### [What is required]
Within the records below, reproduce without change the lines from the line that has "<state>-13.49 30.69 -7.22" through the line that has "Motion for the", and only those.

BEGIN Records provided

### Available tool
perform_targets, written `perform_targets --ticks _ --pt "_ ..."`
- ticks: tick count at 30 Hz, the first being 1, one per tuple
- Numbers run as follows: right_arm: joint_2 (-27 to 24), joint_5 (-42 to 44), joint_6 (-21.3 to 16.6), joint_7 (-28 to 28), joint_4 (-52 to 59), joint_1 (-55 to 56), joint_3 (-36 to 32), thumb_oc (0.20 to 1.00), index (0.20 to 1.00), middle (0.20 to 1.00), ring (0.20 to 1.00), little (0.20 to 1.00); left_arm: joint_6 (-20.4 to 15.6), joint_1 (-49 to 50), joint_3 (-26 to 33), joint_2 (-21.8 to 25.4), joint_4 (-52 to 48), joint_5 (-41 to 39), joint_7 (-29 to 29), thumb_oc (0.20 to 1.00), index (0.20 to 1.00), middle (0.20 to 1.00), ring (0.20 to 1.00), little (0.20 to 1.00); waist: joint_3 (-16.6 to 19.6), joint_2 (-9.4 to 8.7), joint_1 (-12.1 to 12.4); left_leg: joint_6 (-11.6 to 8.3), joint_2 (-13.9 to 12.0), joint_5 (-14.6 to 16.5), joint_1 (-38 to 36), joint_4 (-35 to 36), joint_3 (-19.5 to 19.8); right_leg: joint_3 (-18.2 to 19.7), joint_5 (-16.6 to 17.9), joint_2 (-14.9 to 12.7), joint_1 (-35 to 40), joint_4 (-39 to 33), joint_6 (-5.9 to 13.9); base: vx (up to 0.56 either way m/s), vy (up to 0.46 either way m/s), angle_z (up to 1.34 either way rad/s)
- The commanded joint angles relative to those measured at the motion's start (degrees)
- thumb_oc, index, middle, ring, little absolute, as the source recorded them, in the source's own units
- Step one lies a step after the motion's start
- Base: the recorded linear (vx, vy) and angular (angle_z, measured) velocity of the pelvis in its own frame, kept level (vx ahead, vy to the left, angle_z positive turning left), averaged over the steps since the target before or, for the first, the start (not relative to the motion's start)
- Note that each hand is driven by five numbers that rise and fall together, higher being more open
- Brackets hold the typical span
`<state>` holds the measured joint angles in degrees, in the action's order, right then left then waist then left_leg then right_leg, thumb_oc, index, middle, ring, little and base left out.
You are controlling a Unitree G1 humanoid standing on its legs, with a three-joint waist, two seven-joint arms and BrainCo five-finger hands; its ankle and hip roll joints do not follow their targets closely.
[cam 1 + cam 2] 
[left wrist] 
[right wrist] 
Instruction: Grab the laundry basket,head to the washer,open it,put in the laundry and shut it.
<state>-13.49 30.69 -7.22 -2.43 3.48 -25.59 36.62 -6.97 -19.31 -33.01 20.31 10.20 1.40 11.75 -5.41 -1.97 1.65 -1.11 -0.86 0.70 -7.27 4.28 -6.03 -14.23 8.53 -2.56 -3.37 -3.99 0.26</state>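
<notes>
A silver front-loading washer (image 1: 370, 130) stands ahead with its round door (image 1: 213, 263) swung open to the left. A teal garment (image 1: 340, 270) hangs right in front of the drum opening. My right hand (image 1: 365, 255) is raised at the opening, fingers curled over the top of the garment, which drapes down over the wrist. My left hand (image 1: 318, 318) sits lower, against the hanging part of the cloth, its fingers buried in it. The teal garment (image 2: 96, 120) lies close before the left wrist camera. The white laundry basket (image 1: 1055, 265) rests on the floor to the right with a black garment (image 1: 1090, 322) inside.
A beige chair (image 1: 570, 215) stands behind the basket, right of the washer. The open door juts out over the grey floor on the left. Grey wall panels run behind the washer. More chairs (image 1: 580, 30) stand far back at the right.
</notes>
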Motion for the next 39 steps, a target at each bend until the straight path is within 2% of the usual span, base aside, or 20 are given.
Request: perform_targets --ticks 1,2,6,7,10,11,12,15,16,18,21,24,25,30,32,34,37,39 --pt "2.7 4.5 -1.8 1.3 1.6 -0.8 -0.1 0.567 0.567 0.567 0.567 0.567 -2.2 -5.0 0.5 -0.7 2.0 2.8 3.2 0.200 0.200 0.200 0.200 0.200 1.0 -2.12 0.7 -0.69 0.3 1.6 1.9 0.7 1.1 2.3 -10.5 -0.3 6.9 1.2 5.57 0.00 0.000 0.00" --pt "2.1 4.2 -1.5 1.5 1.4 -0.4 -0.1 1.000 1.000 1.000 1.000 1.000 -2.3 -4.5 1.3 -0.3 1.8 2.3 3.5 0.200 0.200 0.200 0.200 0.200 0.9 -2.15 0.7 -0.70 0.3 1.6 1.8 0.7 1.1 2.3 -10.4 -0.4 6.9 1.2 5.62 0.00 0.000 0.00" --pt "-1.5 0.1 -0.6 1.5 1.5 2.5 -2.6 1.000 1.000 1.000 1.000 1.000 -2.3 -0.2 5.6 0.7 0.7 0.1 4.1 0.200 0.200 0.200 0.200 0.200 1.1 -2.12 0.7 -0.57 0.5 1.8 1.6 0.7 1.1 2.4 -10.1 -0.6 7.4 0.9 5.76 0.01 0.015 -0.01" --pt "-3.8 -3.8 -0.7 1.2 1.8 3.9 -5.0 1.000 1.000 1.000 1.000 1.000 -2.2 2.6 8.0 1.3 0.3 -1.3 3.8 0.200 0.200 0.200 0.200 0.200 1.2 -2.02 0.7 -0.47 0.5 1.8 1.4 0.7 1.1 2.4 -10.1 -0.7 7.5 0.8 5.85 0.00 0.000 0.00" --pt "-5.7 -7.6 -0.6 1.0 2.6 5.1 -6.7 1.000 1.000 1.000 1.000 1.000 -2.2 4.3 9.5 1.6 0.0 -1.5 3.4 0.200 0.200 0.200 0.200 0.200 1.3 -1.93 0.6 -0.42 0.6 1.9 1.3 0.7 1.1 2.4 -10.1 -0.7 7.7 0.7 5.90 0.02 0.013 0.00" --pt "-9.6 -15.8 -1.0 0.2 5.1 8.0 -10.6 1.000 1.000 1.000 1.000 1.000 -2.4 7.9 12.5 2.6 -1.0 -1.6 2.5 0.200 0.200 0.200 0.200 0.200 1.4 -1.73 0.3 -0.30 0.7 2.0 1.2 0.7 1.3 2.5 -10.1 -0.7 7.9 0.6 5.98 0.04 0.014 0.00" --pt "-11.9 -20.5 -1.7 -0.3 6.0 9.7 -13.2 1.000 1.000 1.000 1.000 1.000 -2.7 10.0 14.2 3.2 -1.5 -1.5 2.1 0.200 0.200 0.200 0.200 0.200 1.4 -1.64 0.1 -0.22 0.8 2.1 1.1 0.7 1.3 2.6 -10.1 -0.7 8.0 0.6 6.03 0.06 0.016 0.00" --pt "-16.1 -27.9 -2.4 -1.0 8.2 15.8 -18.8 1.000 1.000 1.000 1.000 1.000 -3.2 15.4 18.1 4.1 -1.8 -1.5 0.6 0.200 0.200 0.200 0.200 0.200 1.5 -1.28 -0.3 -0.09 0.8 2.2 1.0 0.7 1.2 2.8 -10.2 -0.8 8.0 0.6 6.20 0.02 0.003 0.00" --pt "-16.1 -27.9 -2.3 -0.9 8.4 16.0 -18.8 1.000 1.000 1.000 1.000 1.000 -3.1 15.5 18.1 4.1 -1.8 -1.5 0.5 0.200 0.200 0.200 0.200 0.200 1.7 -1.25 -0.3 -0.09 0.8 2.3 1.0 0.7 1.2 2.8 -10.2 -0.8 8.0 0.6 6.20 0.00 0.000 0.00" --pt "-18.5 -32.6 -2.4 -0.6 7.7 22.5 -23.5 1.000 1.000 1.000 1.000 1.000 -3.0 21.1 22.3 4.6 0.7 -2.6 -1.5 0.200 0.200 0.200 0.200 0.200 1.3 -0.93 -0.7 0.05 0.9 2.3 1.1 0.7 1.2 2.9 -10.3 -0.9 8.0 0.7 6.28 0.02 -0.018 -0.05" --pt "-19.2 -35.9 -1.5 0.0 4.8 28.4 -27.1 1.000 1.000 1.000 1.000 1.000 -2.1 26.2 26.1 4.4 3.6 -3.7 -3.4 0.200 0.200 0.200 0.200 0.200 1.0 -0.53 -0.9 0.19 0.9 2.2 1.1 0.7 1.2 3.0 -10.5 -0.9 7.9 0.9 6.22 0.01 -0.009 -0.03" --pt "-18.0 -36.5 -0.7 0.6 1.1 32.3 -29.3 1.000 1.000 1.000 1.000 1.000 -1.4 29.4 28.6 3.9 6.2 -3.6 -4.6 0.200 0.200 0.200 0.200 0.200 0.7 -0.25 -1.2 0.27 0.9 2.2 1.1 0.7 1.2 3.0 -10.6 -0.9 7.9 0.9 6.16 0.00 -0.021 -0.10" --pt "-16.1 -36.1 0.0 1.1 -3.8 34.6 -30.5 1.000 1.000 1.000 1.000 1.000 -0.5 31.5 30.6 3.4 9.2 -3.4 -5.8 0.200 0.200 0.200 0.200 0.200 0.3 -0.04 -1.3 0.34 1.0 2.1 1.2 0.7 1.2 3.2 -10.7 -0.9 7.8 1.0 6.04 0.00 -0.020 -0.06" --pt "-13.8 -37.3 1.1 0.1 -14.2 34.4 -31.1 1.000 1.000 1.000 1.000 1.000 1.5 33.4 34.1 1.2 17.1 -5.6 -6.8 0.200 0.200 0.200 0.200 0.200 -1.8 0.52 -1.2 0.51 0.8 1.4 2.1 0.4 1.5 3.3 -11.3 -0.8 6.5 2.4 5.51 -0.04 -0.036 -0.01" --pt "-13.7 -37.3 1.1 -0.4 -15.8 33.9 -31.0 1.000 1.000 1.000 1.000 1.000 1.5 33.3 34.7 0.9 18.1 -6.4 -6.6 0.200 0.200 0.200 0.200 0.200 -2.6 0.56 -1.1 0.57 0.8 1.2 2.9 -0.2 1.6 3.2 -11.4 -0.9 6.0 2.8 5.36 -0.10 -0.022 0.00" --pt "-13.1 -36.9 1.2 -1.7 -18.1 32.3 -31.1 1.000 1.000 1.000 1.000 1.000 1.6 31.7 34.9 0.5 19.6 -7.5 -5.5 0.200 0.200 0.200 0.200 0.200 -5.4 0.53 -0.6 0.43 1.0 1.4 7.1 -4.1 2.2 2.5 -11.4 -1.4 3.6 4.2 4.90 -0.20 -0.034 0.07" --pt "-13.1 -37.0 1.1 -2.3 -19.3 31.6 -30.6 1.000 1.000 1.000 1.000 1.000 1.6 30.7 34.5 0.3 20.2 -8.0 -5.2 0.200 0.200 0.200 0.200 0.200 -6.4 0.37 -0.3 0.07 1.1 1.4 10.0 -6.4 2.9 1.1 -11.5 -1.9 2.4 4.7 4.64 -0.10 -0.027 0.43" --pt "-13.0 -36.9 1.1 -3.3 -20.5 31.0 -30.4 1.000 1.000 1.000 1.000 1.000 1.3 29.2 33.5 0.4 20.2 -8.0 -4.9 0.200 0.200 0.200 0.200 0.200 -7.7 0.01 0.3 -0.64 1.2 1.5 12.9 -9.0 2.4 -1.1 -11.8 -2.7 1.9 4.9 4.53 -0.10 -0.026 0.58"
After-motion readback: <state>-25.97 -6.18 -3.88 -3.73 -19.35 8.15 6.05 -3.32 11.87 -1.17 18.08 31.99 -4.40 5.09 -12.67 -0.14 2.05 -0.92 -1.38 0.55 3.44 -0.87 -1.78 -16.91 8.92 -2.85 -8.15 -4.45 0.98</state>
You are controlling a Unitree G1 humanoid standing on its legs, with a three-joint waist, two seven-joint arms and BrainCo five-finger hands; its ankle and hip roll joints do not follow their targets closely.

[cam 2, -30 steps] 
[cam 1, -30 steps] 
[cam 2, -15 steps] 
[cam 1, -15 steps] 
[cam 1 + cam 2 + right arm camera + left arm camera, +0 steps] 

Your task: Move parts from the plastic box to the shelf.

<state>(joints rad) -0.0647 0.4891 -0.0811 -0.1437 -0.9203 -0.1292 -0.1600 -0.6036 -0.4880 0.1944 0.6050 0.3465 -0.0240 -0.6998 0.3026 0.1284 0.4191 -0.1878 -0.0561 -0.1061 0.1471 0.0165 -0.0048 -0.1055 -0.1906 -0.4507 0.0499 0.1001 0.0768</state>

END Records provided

### [Solution for this problem]
<state>-13.49 30.69 -7.22 -2.43 3.48 -25.59 36.62 -6.97 -19.31 -33.01 20.31 10.20 1.40 11.75 -5.41 -1.97 1.65 -1.11 -0.86 0.70 -7.27 4.28 -6.03 -14.23 8.53 -2.56 -3.37 -3.99 0.26</state>
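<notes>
A silver front-loading washer (image 1: 370, 130) stands ahead with its round door (image 1: 213, 263) swung open to the left. A teal garment (image 1: 340, 270) hangs right in front of the drum opening. My right hand (image 1: 365, 255) is raised at the opening, fingers curled over the top of the garment, which drapes down over the wrist. My left hand (image 1: 318, 318) sits lower, against the hanging part of the cloth, its fingers buried in it. The teal garment (image 2: 96, 120) lies close before the left wrist camera. The white laundry basket (image 1: 1055, 265) rests on the floor to the right with a black garment (image 1: 1090, 322) inside.
A beige chair (image 1: 570, 215) stands behind the basket, right of the washer. The open door juts out over the grey floor on the left. Grey wall panels run behind the washer. More chairs (image 1: 580, 30) stand far back at the right.
</notes>
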Motion for the next 39 steps, a target at each bend until the straight path is within 2% of the usual span, base aside, or 20 are given.

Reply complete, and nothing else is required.